**Goal of the exercise:** Each record should be written out exactly as given.

Records provided START

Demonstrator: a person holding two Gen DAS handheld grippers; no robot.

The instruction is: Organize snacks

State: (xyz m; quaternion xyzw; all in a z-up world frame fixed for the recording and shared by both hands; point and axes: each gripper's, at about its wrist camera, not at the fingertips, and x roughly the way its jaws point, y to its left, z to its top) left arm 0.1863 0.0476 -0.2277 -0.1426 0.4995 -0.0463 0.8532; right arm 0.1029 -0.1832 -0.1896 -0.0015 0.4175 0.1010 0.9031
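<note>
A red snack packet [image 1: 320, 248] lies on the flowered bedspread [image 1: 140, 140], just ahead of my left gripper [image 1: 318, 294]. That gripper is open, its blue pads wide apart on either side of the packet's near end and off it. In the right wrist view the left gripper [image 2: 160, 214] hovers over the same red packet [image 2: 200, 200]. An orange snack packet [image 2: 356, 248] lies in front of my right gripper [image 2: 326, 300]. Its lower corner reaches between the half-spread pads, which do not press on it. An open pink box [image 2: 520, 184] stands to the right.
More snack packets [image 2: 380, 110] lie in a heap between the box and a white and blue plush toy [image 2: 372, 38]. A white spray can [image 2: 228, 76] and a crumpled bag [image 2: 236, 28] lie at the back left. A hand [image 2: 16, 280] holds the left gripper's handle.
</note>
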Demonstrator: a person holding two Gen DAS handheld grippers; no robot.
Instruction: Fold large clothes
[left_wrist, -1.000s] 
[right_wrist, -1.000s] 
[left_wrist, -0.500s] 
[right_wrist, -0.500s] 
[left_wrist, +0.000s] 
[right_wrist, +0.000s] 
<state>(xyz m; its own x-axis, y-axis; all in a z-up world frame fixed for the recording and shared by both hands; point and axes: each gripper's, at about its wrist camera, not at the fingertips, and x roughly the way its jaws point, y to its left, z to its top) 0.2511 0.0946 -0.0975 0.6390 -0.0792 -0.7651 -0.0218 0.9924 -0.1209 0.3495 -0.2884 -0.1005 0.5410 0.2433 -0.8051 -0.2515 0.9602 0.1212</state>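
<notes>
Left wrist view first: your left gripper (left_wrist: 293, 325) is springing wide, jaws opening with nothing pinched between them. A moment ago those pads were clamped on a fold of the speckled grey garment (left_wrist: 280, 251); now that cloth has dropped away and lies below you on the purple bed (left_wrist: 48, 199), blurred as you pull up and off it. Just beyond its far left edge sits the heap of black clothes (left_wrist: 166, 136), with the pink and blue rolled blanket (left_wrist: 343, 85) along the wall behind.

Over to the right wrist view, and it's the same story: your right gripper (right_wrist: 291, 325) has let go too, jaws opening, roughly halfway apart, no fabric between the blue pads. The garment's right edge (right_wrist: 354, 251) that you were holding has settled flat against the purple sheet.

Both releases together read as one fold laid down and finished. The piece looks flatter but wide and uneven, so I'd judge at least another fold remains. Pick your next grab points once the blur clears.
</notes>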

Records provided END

**Result for this task:**
Demonstrator: a person holding two Gen DAS handheld grippers; no robot.

The instruction is: Organize snacks

State: (xyz m; quaternion xyzw; all in a z-up world frame fixed for the recording and shared by both hands; point and axes: each gripper's, at about its wrist camera, not at the fingertips, and x roughly the way its jaws point, y to its left, z to its top) left arm 0.1863 0.0476 -0.2277 -0.1426 0.4995 -0.0463 0.8532; right arm 0.1029 -0.1832 -0.1896 -0.0015 0.4175 0.1010 0.9031
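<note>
A red snack packet [image 1: 320, 248] lies on the flowered bedspread [image 1: 140, 140], just ahead of my left gripper [image 1: 318, 294]. That gripper is open, its blue pads wide apart on either side of the packet's near end and off it. In the right wrist view the left gripper [image 2: 160, 214] hovers over the same red packet [image 2: 200, 200]. An orange snack packet [image 2: 356, 248] lies in front of my right gripper [image 2: 326, 300]. Its lower corner reaches between the half-spread pads, which do not press on it. An open pink box [image 2: 520, 184] stands to the right.
More snack packets [image 2: 380, 110] lie in a heap between the box and a white and blue plush toy [image 2: 372, 38]. A white spray can [image 2: 228, 76] and a crumpled bag [image 2: 236, 28] lie at the back left. A hand [image 2: 16, 280] holds the left gripper's handle.
</note>
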Demonstrator: a person holding two Gen DAS handheld grippers; no robot.
Instruction: Fold large clothes
[left_wrist, -1.000s] 
[right_wrist, -1.000s] 
[left_wrist, -0.500s] 
[right_wrist, -0.500s] 
[left_wrist, +0.000s] 
[right_wrist, +0.000s] 
<state>(xyz m; its own x-axis, y-axis; all in a z-up world frame fixed for the recording and shared by both hands; point and axes: each gripper's, at about its wrist camera, not at the fingertips, and x roughly the way its jaws point, y to its left, z to its top) 0.2511 0.0946 -0.0975 0.6390 -0.0792 -0.7651 -0.0218 0.9924 -0.1209 0.3495 -0.2884 -0.1005 0.5410 0.2433 -0.8051 -0.2515 0.9602 0.1212</state>
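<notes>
Left wrist view first: your left gripper (left_wrist: 293, 325) is springing wide, jaws opening with nothing pinched between them. A moment ago those pads were clamped on a fold of the speckled grey garment (left_wrist: 280, 251); now that cloth has dropped away and lies below you on the purple bed (left_wrist: 48, 199), blurred as you pull up and off it. Just beyond its far left edge sits the heap of black clothes (left_wrist: 166, 136), with the pink and blue rolled blanket (left_wrist: 343, 85) along the wall behind.

Over to the right wrist view, and it's the same story: your right gripper (right_wrist: 291, 325) has let go too, jaws opening, roughly halfway apart, no fabric between the blue pads. The garment's right edge (right_wrist: 354, 251) that you were holding has settled flat against the purple sheet.

Both releases together read as one fold laid down and finished. The piece looks flatter but wide and uneven, so I'd judge at least another fold remains. Pick your next grab points once the blur clears.
</notes>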

The exercise is now done.